Now picture your teenager, phone in hand and rolling their eyes. Are you physically and emotionally in a good spot to react positively in this situation? Most likely you are not. Take time to fill up your bucket, so you can positively parent your teenager.
How to Apply this in Real Life: Taking care of yourself as a person will help you give 100% of yourself as a parent. You will be a healthier and happier person as a parent and in your marriage. Take care of yourself by getting more sleep, eating healthier, exercising, and making time for fun in your life.
You are preparing your teenager to be an adult someday. Don’t you want them to see that being an adult can be fun too? So alongside taking care of yourself, bust out those dance moves in the kitchen, and belt out those tunes in the car. Could it be embarrassing for your teenager? Possibly, but they must see you as an actual person, not only a parent.
Start Positively Parenting your Teenager today!
One of the most important parenting tips to remember is that the teenage years don’t last forever, even if it truly feels that way some days. We have all been there, and we will all have days when it feels like a war with our teenagers.
The good news is that tomorrow is always a new day to try again. We can learn to transform our so-so parenting skills into good parenting– even GREAT parenting! So, hang in there! You and your child might someday look back on this teenage experience and think, “Wow, what a great ride!”
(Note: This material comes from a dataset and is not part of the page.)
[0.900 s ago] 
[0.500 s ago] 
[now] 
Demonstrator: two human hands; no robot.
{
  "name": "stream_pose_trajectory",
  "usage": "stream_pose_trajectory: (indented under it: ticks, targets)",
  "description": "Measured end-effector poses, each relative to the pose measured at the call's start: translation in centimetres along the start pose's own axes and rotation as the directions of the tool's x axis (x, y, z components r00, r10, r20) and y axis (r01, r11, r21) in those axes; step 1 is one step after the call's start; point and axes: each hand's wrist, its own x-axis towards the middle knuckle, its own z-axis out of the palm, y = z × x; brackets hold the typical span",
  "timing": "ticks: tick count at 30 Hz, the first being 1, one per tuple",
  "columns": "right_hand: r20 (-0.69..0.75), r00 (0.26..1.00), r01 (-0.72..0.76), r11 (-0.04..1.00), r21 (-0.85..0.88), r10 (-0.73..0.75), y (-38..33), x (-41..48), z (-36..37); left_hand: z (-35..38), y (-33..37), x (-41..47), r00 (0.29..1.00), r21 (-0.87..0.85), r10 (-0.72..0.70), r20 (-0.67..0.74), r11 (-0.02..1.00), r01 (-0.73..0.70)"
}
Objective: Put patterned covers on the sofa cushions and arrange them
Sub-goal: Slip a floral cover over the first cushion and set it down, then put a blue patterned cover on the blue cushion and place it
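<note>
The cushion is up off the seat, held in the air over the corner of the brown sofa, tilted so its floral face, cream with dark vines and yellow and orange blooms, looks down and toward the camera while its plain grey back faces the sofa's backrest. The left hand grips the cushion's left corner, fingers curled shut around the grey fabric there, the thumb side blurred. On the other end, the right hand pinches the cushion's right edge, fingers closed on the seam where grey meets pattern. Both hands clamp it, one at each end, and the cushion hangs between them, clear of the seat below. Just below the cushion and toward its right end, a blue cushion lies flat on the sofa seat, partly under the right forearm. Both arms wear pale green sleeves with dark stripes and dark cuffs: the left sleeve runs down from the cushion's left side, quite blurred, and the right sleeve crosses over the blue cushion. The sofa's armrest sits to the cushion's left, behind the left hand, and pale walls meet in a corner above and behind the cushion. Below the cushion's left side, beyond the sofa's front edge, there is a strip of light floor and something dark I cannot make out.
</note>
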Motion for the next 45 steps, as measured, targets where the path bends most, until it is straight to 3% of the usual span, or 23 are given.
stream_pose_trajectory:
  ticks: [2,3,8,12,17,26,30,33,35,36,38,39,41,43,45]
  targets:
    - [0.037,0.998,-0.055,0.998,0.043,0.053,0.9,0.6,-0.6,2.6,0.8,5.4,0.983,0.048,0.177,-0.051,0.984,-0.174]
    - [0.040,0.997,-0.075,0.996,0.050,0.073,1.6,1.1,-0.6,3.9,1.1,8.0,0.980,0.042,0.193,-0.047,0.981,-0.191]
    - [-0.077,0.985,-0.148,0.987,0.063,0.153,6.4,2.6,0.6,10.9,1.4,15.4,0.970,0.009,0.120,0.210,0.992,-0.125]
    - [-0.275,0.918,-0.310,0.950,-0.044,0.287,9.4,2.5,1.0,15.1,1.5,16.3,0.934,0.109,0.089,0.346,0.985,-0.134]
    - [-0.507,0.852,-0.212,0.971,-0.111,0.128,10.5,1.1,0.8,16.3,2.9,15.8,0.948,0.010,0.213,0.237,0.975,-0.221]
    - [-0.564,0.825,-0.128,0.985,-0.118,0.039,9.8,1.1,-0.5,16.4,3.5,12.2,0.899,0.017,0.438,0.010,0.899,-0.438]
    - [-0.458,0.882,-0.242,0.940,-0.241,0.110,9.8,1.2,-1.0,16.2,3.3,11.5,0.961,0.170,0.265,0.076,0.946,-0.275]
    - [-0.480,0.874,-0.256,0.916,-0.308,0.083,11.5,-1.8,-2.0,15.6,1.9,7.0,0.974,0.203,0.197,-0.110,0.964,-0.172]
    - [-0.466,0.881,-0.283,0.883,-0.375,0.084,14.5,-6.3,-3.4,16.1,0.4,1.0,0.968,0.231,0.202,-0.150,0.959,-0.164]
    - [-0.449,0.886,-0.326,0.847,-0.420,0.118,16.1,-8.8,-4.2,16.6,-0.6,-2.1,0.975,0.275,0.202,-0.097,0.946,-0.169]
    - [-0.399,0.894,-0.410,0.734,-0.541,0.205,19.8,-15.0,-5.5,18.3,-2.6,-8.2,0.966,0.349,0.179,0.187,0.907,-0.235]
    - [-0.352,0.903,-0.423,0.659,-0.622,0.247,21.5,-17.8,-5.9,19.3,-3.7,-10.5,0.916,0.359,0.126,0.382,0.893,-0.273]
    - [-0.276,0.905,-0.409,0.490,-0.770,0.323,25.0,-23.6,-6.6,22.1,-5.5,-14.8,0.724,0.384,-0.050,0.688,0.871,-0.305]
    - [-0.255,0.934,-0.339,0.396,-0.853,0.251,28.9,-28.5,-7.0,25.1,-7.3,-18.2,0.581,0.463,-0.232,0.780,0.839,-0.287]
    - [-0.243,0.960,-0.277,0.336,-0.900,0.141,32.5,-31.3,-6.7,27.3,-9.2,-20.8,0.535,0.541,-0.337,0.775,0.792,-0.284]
Ahmann, E. (2002). Promoting positive parenting: An annotated bibliography. Pediatric nursing, 28(4), 382
CE positive parenting strategies – onlineceucredit.
Faber, A., Mazlish, E., & Coe, K. A. (2016). How to talk so teens will listen & listen so teens will talk. William Morrow.
Jensen, F. (2016). The Teenage brain. Harpercollins Canada.
The love language™ quiz. Discover Your Love Language – The 5 Love Languages®.
Nelsen, J., & Lott, L. (2012). Positive discipline for teenagers: Empowering your teens and yourself through kind and firm parenting. Three Rivers Press.
Moore, K. A., Guzman, L., Hair, E., Lippman, L., & Garrett, S. (2004). Parent-teen relationships and interactions: Far more positive than not. Child trends, 25(1), 1-8.